## What to produce
Every line in the records below between the one holding "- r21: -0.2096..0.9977" and the one holding "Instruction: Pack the", inclusive, is to be set down exactly; all other lines are to be left out.

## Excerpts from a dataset
-------

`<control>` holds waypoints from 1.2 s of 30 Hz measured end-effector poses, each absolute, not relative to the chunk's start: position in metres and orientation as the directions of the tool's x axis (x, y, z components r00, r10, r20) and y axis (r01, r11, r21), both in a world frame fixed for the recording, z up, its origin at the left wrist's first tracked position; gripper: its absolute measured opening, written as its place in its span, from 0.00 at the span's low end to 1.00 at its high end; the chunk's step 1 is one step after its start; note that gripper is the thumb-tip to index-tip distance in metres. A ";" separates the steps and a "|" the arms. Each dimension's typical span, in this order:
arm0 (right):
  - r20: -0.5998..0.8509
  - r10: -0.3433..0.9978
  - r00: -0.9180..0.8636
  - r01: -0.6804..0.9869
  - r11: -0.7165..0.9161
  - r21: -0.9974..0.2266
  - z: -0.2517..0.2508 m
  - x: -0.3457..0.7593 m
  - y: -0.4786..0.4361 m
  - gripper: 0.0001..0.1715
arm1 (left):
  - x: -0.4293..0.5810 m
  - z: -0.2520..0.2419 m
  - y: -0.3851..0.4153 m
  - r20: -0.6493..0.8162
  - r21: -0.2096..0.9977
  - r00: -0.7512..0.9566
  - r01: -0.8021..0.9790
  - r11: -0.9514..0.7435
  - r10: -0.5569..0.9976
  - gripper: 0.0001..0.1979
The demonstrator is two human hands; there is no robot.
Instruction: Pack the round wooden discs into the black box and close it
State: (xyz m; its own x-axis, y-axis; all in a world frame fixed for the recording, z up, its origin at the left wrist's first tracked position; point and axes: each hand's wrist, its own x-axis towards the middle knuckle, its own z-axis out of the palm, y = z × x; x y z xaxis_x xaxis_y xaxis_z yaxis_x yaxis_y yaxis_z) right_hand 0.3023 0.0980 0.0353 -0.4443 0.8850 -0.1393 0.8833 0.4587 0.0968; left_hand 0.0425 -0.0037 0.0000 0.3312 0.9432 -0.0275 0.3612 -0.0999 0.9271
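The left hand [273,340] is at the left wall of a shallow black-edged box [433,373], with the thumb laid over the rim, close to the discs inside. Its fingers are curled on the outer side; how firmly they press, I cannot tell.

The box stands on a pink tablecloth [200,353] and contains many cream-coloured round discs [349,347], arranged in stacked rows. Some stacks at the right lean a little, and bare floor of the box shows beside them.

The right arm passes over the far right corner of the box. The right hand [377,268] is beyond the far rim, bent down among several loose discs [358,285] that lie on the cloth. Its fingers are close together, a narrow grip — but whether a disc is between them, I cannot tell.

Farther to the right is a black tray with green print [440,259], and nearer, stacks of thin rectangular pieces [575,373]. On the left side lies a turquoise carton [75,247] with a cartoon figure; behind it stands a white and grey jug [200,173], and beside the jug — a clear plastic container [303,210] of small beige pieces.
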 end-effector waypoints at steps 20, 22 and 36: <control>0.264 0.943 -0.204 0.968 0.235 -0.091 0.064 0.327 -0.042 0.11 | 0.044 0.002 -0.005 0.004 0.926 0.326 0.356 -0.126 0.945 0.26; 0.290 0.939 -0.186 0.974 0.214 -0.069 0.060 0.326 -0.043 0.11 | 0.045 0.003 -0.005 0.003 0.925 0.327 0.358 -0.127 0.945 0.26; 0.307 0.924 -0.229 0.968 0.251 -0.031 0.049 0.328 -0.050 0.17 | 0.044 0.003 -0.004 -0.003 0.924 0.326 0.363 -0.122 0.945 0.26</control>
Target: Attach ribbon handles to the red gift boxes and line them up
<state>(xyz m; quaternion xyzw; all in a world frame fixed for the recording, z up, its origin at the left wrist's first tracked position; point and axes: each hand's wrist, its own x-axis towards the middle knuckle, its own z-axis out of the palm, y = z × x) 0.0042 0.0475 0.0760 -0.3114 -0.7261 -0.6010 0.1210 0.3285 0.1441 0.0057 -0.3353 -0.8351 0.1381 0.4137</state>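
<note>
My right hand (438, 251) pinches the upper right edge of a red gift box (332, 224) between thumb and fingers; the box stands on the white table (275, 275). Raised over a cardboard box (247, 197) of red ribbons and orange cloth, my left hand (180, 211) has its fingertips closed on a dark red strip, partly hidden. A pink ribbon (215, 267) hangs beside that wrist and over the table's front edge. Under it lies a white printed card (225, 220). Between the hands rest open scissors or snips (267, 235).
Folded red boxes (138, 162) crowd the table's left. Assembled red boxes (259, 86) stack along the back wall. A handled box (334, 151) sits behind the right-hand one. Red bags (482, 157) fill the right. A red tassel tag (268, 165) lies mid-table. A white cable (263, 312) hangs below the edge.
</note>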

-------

## Result of this exercise
  - r21: -0.2096..0.9977
  - r00: -0.7512..0.9566
  - r01: -0.8021..0.9790
  - r11: -0.9514..0.7435
  - r10: -0.5569..0.9976
  - gripper: 0.0001..0.1979
The demonstrator is two human hands; there is no robot.
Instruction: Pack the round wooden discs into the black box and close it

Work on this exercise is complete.